About this task ->
Given the listing below, write out exactly the lines starting with the line that has "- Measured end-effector" and going on through the line that has "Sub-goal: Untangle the", both kept.

Exercise data ->
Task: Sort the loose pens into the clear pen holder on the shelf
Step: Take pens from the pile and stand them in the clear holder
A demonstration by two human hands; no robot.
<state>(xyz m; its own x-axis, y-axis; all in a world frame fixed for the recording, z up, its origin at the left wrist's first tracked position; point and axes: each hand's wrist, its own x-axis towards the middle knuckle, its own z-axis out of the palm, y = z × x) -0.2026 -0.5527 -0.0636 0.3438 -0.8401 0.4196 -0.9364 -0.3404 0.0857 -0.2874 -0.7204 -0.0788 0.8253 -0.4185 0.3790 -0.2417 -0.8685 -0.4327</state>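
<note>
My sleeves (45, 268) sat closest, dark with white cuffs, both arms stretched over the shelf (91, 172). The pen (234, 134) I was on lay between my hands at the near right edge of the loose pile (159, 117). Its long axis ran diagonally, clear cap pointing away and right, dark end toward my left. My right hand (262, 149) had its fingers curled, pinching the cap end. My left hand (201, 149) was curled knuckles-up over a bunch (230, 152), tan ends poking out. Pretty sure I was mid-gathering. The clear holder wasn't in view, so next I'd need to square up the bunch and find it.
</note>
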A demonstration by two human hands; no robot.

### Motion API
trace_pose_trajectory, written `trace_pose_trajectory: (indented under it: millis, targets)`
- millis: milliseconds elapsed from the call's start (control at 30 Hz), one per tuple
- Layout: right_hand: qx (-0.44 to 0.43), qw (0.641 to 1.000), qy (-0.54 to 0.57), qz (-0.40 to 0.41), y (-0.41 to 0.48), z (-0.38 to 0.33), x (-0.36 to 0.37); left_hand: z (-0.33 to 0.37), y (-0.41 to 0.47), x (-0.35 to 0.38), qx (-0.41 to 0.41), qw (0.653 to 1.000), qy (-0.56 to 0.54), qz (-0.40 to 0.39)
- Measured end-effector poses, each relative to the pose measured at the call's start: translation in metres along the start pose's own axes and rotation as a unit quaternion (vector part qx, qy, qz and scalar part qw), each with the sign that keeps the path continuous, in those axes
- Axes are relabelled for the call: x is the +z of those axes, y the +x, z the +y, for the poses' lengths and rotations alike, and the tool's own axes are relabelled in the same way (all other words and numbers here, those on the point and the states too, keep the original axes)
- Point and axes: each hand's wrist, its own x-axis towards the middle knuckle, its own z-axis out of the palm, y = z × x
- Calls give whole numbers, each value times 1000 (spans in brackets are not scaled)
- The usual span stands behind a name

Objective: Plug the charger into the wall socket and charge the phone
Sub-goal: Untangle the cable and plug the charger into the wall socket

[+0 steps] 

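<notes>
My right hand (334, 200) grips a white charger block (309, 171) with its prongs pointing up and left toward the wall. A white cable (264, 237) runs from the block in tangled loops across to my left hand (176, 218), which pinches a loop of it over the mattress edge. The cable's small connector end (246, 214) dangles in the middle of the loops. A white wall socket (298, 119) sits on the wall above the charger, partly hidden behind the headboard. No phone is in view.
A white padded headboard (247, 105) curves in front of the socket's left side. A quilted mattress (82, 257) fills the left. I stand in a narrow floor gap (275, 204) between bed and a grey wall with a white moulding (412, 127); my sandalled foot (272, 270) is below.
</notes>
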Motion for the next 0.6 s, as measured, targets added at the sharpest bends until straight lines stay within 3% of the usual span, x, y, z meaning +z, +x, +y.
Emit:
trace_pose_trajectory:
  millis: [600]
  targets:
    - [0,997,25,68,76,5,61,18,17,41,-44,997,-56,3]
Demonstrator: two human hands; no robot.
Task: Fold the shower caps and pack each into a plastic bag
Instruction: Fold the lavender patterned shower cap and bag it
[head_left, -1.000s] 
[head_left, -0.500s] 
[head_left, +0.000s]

Solution to this task ->
- Measured end-effector poses, each relative to the pose measured at the call's start: translation in metres along the start pose's own axes and rotation as a unit quaternion (vector part qx, qy, qz and scalar part qw), each with the sign that keeps the path continuous, in those axes
- Axes are relabelled for the call: x is the +z of those axes, y the +x, z the +y, for the poses' lengths and rotations alike, and the tool's own axes are relabelled in the same way (all other words and numbers here, those on the point and the states too, keep the original axes)
- Point and axes: each hand's wrist, its own x-axis towards the middle knuckle, its own z-axis out of the palm, y = z × x
- Calls give whole numbers, each value times 1000 (spans in brackets are not scaled)
- The usual span stands behind a name

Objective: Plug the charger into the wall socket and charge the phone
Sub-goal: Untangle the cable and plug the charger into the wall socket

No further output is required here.